Danny Lyon
[Photographer, b. 1942, New York, lives in Ulster County, New York.]

 My thirteen-year-old has a sign on his wall that reads “Corporate Rock Sucks.” Well now there's something called “Corporate Photography.” It’s corporations calling the shots in the world of photography. If Kodak is behind you they’ll make six copies of your exhibit, with prints big enough to sleep on and put full-page ads in the New York Times. So the corporations, who already own the media, have now bought up photography. 

Geoffrey Batchen
[Photohistorian, b. 1956, Australia, lives in Wellington, New Zealand.]

 Remember that image of Truman holding up the premature issue of the Chicago Daily Tribune declaring his defeat by Dewey? It is in the Corbis catalogue. Remember Malcolm X pointing out over his crowd of listeners, the airship Hindenberg exploding in the New Jersey sky, that naked Vietnamese child running towards us after being burned by napalm, Churchill flashing his V-for-victory sign, Dorothea Lange’s Migrant Mother, Patty Hearst posing with her gun in front of the Symbionese Liberation Army banner, LBJ being sworn into office aboard Air Force One beside a blood-splattered Jackie? Corbis offers to lease us electronic versions of them all; it offers to sell us, in other words, the ability to reproduce our memories of our own culture, and therefore of ourselves. 

Richard Prince
[Artist, b. 1949, Panama Canal Zone, lives in New York.]

 Advertising images aren’t associated with an author. It’s as if their presence were complete—classical in fact. They are too good to be true. They look like they have no history to them—like they showed up all at once.
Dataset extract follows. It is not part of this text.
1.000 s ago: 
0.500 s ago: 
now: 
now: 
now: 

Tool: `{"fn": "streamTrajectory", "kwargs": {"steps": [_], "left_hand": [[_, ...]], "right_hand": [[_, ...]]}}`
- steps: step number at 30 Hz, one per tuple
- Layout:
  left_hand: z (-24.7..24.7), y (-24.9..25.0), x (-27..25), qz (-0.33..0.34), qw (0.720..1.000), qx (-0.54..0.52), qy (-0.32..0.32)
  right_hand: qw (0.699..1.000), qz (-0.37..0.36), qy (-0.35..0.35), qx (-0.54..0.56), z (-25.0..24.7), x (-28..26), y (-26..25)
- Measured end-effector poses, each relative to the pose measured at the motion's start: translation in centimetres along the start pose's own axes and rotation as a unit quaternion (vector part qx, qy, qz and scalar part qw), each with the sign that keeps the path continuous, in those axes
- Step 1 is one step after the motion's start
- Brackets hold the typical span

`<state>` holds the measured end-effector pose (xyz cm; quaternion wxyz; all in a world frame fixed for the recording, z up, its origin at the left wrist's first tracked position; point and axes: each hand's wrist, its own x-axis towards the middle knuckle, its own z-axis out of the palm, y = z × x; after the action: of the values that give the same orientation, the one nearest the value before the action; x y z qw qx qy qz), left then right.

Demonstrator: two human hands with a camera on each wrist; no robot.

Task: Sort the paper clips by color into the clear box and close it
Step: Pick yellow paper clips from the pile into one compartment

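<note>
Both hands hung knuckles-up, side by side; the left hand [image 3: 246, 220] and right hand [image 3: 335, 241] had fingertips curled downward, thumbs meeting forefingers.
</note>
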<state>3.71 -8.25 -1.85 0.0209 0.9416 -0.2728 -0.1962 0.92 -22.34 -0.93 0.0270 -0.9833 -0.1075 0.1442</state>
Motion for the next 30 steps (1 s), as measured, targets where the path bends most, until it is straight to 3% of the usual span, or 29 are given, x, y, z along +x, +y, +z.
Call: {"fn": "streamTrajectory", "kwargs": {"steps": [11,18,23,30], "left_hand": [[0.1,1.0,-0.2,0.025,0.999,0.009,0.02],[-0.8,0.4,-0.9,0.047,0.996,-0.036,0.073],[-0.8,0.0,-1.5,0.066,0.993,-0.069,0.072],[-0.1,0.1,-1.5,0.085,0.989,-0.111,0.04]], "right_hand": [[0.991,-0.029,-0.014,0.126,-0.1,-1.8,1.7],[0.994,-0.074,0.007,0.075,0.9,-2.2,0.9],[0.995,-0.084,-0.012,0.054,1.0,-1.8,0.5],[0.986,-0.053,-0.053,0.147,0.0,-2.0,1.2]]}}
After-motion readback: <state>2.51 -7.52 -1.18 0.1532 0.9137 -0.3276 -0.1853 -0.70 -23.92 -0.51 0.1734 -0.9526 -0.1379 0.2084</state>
They look like what art always wants to look like. 

Rankin (John Rankin Waddell)
[Photographer, b. 1966, Glasgow, Scotland, lives in London.]

 At the end of the day, photography is ninety-nine percent business, connections, and politics and one percent creativity. 

Wim Wenders
[Artist and filmmaker, b. 1945, Düsseldorf, lives in Berlin.]

 An image that is unseen can’t sell anything. It is pure, therefore true, beautiful, in one word: innocent. As long as no eye contaminates it, it is in perfect unison with the world. If it is not seen, the image and the object it represents belong together. 

Athol Fugard
[Playright, b. 1932, Middelburg, South Africa, lives in San Diego, California and South Africa.]

 You call that work? Click-click with a camera. Are you mad? 

David Douglas Duncan
[Photojournalist, b. 1916, Kansas City, Missouri, lives in Mougins, France.]

 It’s very simple... this banging around with a camera and typewriter as a “business” is just one helluva lot of fun. 

Marshall McLuhan
[Writer and theorist, b. 1911, Edmonton, Alberta, Canada, d. 1980, Toronto, Canada.]

 Photography turns people into things and their image into a mass consumer product.